ASSIGNMENT
Copy out every line of the data where the word "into" is found.

GIVEN RECORDS
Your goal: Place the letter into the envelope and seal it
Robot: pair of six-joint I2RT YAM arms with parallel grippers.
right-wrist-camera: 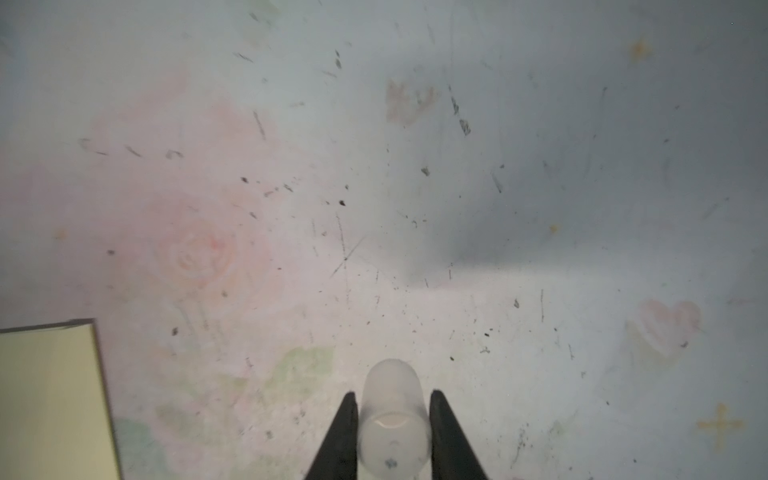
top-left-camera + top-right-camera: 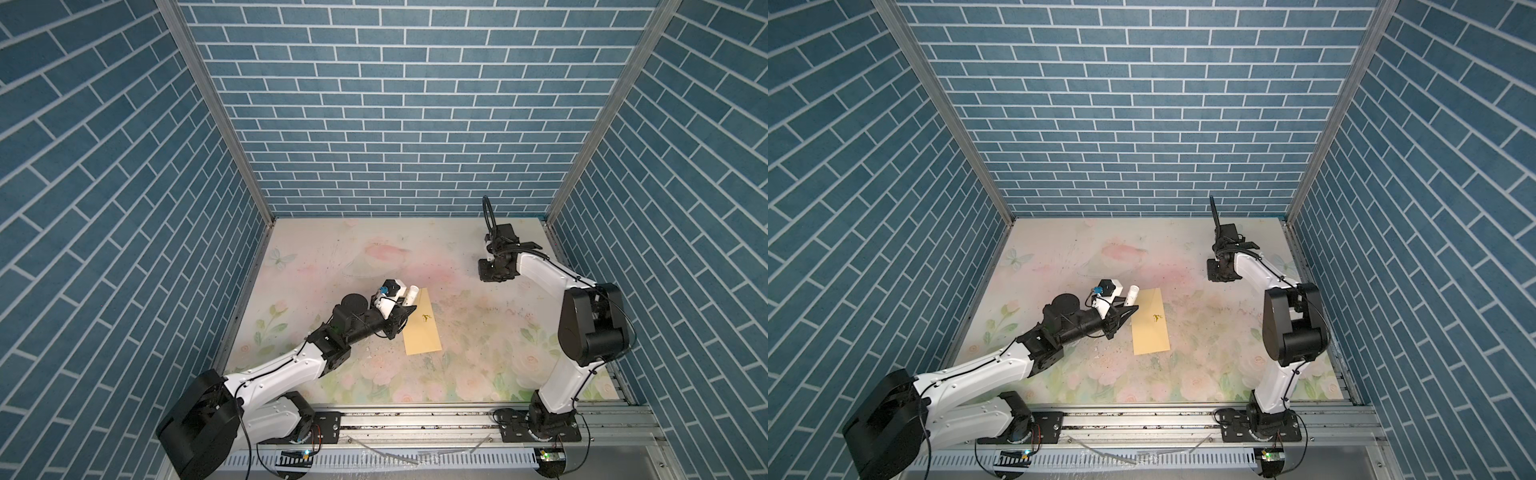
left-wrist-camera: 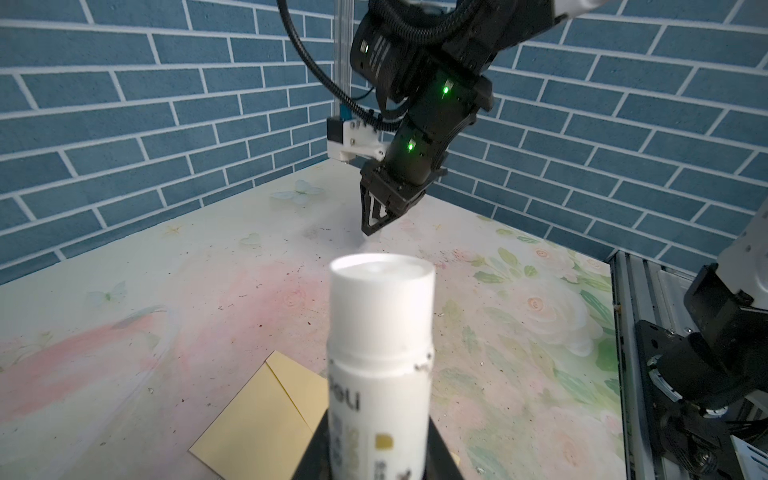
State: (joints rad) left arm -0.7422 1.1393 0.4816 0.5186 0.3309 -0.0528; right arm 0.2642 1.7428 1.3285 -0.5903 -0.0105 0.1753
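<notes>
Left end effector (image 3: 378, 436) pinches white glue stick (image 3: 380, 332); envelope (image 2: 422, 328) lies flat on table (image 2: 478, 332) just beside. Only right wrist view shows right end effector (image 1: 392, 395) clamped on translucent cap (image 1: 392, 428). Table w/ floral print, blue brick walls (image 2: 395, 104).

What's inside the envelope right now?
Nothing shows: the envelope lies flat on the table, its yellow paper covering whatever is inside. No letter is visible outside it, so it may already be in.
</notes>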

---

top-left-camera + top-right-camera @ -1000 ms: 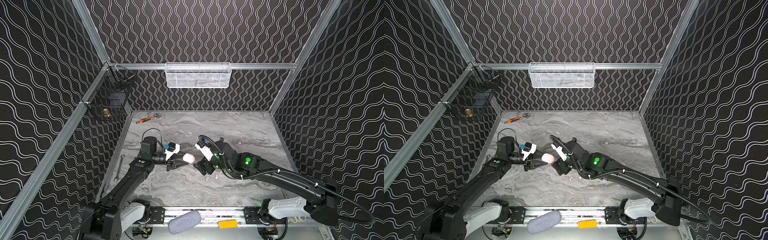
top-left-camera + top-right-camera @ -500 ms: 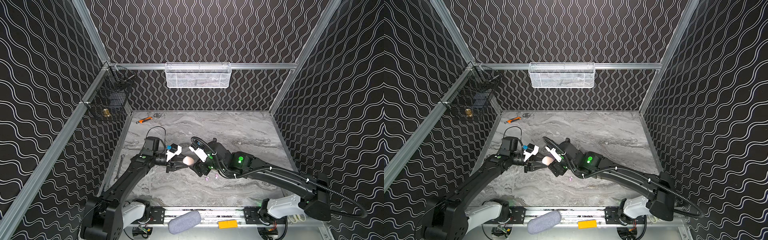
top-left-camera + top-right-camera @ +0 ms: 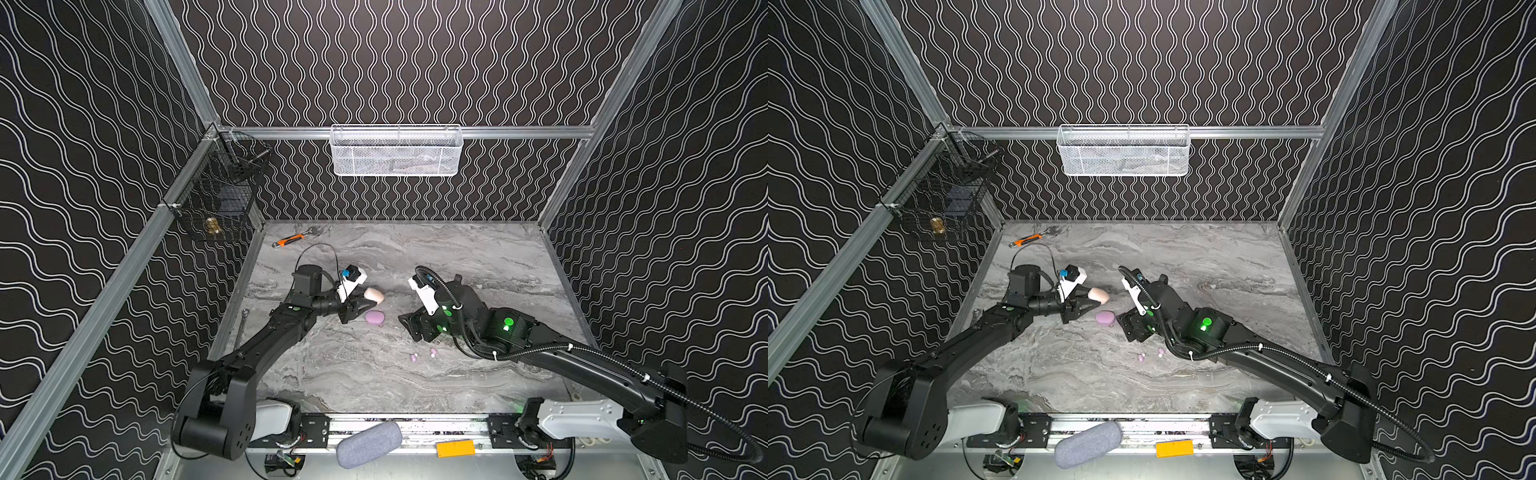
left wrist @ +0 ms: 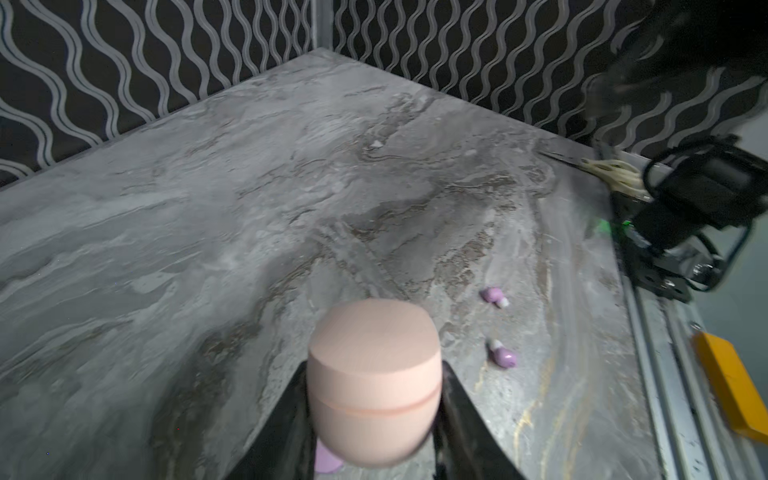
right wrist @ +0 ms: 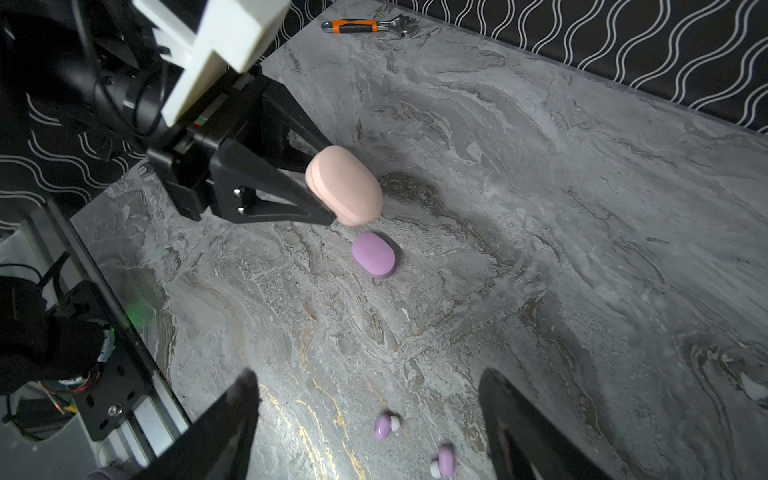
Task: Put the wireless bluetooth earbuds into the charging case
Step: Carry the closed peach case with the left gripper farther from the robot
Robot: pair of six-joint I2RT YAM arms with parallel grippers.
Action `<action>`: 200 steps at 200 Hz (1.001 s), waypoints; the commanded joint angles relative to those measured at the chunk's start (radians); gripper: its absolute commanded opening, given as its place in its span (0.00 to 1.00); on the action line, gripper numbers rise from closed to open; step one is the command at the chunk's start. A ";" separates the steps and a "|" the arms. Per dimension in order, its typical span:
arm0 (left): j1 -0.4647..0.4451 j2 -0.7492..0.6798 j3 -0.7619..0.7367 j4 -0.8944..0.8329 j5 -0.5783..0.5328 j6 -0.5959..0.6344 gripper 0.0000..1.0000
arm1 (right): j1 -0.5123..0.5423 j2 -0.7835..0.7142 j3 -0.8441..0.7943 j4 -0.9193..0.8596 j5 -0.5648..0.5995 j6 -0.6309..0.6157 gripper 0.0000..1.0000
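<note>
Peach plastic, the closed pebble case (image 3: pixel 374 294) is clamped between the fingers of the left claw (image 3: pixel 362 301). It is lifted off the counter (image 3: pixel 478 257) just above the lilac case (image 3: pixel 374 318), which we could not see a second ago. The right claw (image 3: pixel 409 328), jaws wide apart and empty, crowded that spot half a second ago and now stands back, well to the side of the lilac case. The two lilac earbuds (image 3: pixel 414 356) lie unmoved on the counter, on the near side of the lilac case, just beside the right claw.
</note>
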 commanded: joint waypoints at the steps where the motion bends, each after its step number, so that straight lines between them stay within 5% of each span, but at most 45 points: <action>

COMPLETED EXERCISE
Your goal: Place the letter into the envelope and seal it
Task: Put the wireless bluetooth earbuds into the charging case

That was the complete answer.